(DATA BELOW)
○ ○ ○ ○ ○
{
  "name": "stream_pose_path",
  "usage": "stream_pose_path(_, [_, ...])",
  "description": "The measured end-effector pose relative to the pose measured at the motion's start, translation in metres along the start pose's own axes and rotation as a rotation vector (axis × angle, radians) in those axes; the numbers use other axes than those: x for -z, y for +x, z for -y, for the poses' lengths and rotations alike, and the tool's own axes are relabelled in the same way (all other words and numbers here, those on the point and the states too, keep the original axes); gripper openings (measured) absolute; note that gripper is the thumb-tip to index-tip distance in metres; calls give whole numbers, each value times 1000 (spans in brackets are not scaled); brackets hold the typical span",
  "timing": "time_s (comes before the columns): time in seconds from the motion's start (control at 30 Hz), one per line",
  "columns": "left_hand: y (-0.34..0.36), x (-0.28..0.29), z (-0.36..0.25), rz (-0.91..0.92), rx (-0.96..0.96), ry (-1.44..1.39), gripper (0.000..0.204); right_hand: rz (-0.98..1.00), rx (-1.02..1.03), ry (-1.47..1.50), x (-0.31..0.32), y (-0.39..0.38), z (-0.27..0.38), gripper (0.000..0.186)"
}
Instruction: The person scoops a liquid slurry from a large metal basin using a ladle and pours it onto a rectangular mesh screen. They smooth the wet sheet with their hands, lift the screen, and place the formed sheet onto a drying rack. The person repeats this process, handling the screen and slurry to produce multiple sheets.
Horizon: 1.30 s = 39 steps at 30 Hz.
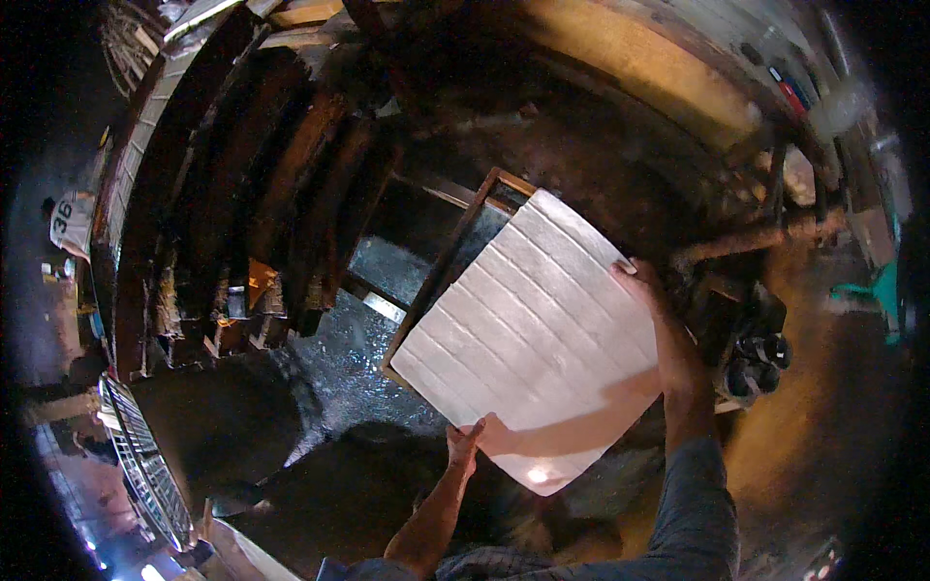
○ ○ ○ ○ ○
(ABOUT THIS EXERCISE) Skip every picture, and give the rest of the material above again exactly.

(ANSWER BOX)
{
  "name": "stream_pose_path",
  "usage": "stream_pose_path(_, [_, ...])",
  "description": "The measured end-effector pose relative to the pose measured at the motion's start, translation in metres along the start pose's own axes and rotation as a rotation vector (axis × angle, radians) in those axes; the numbers use other axes than those: x for -z, y for +x, z for -y, for the poses' lengths and rotations alike, and the tool's own axes are relabelled in the same way (all other words and numbers here, those on the point and the states too, keep the original axes); gripper openings (measured) absolute; note that gripper is the thumb-tip to index-tip distance in metres; calls give whole numbers, each value times 1000 (spans in brackets are not scaled); brackets hold the typical span",
  "timing": "time_s (comes before the columns): time in seconds from the motion's start (control at 30 Hz), one per line",
  "columns": "left_hand: y (-0.34..0.36), x (-0.28..0.29), z (-0.36..0.25), rz (-0.91..0.92), rx (-0.96..0.96), ry (-1.44..1.39), gripper (0.000..0.204); right_hand: rz (-0.98..1.00), rx (-1.02..1.03), ry (-1.47..1.50), x (-0.31..0.32), y (-0.39..0.38), z (-0.27..0.38), gripper (0.000..0.186)"
}
Instruction: The person scoops a liquid slurry from a large metal basin using a ladle and pours it onto a rectangular mesh screen. They smooth the wet sheet with their hands, lift the screen, and place the formed sheet onto a drying rack. The person repeats this process, handling the screen and slurry to produce multiple sheets.
Horizon: 1.30 s = 39 steps at 30 Hz.

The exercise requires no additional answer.